Alhamdulillah aku melahirkan seorang bayi laki-laki dengan proses normal. Bayinya pun berkulit putih, tampan, dan sehat. Bayiku ini mencairkan kegundahan rumah tangga. Setidaknya aku bisa banyak-banyak berdo’a untuk anakku supaya dikaruniai kecerdasan oleh Allah dan mampu menjadi pelita bagi orang tuanya.
Aku tidak merasakan kesusahan selama merawat bayi ini. Ia jarang sekali rewel. Saking imutnya, seringkali anakku digendong santri-santri ketika pengajian di masjid. Di umurnya yang ketiga dan empat, jika anak-anak lain suka jajan, anehnya anakku tidak ingin jajan. Ketika pedagang kaki lima atau jajanan lewat depan rumah, anakku suka menolaknya. Moal meser pa. (Tidak mau beli pa). Sebuah kebanggan tersendiri bagiku sekaligus rasa ibaku pada anakku. Aku tak melarangnya jajan. Namun anakku sendiri yang selalu tidak ingin jajan layaknya anak kecil lainnya. Alhasil aku pun tidak selalu keberatan dalam hal ekonomi karena tidak banyak tuntutan dari anakku.
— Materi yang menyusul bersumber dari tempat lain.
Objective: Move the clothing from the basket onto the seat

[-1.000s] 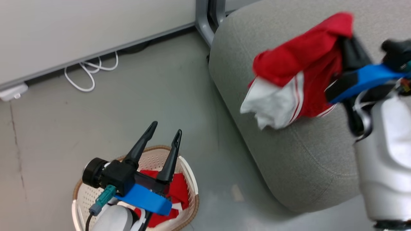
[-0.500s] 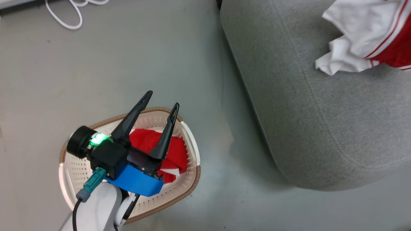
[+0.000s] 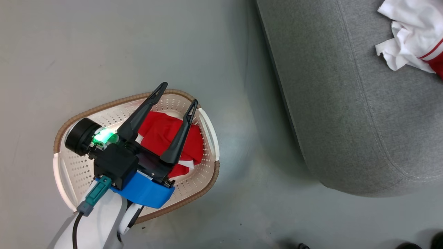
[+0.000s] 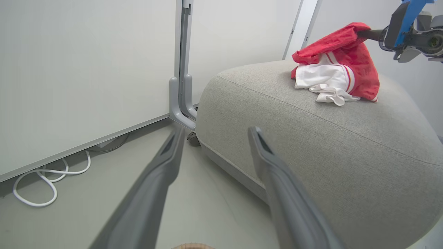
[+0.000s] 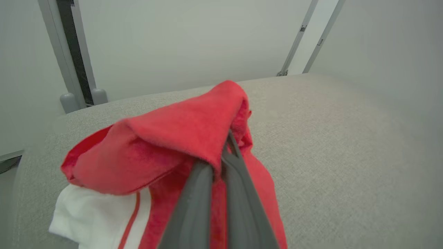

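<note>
While there are two garments, they lie well apart. The red garment (image 3: 162, 133) is crumpled inside the one basket (image 3: 69, 173), with a white edge showing at its lower side. The striped garment (image 4: 332, 65) is on top of the one seat (image 3: 346, 103), near its far end. The basket stands on the floor (image 3: 104, 52) just beside the seat, not touching it. One white cable (image 4: 34, 193) loops along the foot of the wall.

There are two tools. The left tool (image 3: 179, 93) hangs above the basket with its two fingers spread wide and nothing between them. In the head view the fingers cross over the red garment, but in the left wrist view they point out toward the seat and the wall, clear of any cloth. The right tool (image 5: 228, 138) has its fingers pressed together on a red fold of the striped garment. That fold is lifted into a peak (the white panel and red stripes sag below it), while the garment's lower part rests on the seat.
</note>
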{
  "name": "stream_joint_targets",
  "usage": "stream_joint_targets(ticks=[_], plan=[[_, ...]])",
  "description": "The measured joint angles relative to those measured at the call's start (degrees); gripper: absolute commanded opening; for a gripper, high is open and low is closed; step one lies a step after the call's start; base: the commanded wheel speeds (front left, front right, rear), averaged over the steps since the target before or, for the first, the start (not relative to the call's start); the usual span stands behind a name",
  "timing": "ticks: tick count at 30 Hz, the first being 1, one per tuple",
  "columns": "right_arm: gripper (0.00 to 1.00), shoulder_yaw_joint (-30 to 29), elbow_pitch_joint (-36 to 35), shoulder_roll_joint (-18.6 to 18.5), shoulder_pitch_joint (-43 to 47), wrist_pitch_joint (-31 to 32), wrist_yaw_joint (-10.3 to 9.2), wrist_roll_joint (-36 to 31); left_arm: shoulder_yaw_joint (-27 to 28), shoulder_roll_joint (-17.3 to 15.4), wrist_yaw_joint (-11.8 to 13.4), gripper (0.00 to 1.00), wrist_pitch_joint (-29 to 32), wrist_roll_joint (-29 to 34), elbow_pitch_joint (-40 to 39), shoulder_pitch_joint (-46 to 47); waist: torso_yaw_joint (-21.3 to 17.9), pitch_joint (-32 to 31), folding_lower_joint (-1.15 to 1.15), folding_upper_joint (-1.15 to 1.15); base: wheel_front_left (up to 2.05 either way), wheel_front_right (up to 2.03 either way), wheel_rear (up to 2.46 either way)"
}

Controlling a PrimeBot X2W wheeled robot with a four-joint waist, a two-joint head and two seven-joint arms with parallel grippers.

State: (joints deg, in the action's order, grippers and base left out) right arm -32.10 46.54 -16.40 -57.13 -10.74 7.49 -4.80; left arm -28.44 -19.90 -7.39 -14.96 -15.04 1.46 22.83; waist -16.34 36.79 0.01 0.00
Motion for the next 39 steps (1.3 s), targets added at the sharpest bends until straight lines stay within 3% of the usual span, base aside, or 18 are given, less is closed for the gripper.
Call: stream_joint_targets(ticks=[11, 12, 13, 14, 26, 39], plan=[[0.00, -4.69, 8.23, 0.22, -0.85, -3.19, 0.00, -4.38, 0.10, -0.75, 0.30, 1.00, 0.23, -0.70, -0.02, 0.06, 0.62, 0.43, 0.00, 0.00, 0.00, 0.00, 0.00], [0.37, -4.66, 8.48, 0.22, -0.95, -3.32, 0.00, -4.64, 0.07, -0.70, 0.30, 1.00, 0.24, -0.73, 0.09, 0.06, 0.62, 0.32, 0.00, 0.00, 0.00, 0.00, 0.00], [0.88, -4.61, 8.79, 0.21, -1.09, -3.55, 0.00, -4.88, -0.01, -0.63, 0.30, 1.00, 0.24, -0.91, 0.20, 0.06, 0.61, 0.19, 0.00, 0.00, 0.00, 0.00, 0.00], [1.00, -4.55, 9.06, 0.18, -1.22, -3.61, 0.00, -5.05, -0.07, -0.53, 0.30, 1.00, 0.24, -1.07, 0.31, 0.06, 0.62, 0.07, -0.01, 0.00, 0.00, 0.00, 0.00], [1.00, -3.64, 9.84, -0.45, -0.71, -4.23, 0.00, -6.01, -1.08, 1.05, 0.30, 1.00, 0.13, -2.18, 3.10, 0.23, 1.67, -2.93, -0.01, 0.00, 0.00, 0.00, 0.00], [1.00, 5.01, -2.22, 1.72, 14.65, -4.30, 0.00, -1.52, 1.76, 6.99, 0.26, 1.00, -0.03, -4.14, 8.08, -3.39, 6.01, -13.05, -0.01, 0.00, 0.00, 0.00, 0.00]])
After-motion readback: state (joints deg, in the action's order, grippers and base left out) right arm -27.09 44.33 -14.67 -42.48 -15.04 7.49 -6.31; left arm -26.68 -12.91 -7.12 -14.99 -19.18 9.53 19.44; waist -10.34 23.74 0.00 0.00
Lima dan enam tahun usia pernikahanku, aku dikaruniai dua anak lagi. Ketiga anakku hanya terpaut satu tahun. Seperti biasa, dalam setiap kehamilan, aku selalu memperbanyak khataman Qur’an. Ketika anak-anakku sudah besar, ia selalu rukun dan jarang bertengkar. Hanya sesekali mereka bermusuhan dan itu menjadi hiburan tersendiri bagi aku dan suamiku.
Bertambahnya anakku tak lantas memperkuat kondisi ekonomiku. Lambat laun anak-anakku semakin tahu lemahnya ekonomi keluarga. Di usia ketujuh, anakku yang pertama sudah berinisiatif untuk berjualan di sekolah dan mengajak adiknya yang kedua. Aku bangga sekaligus tak tega. Tapi aku pun tak menolak tingkah anakku yang ingin berjualan. Aku hanya mengarahkan mereka cara membuat jelly untuk dijual. Adapun hasilnya biar mereka kelola. Namun ternyata hasil jualannyapun mereka serahkan kepadaku.
Ya Allah, terima kasih telah Kau karuniakanku anak-anak yang soleh. Semoga kesalehannya bisa mengangkat derajat keluargaku.
Di setiap malam, aku selalu mendo’akan anak-anakku. Dan aku selalu belajar untuk menjadi isteri yang sholihah. Berbagai buku aku baca dan kuamalkan. Alhamdulillah, sampai anak-anakku besar, aku dan suamiku tak nampak bertengkar di depan mereka walaupun kondisi ekonomi selalu menghantui. Sampai saat ini aku tidak pernah diajak suamiku berbelanja ke supermarket, ataupun ke sebuah wahana wisata, berpacaran romantis di sana. Ah, itu bayangan duniawi semata. Mendapatkan nafkah lahir dan batin pun aku sungguh luar biasa bersyukur. Aku pun rela menjadi isteri di bawah penderitaan ekonomi karena hidupku tak bertumpu pada duniawi.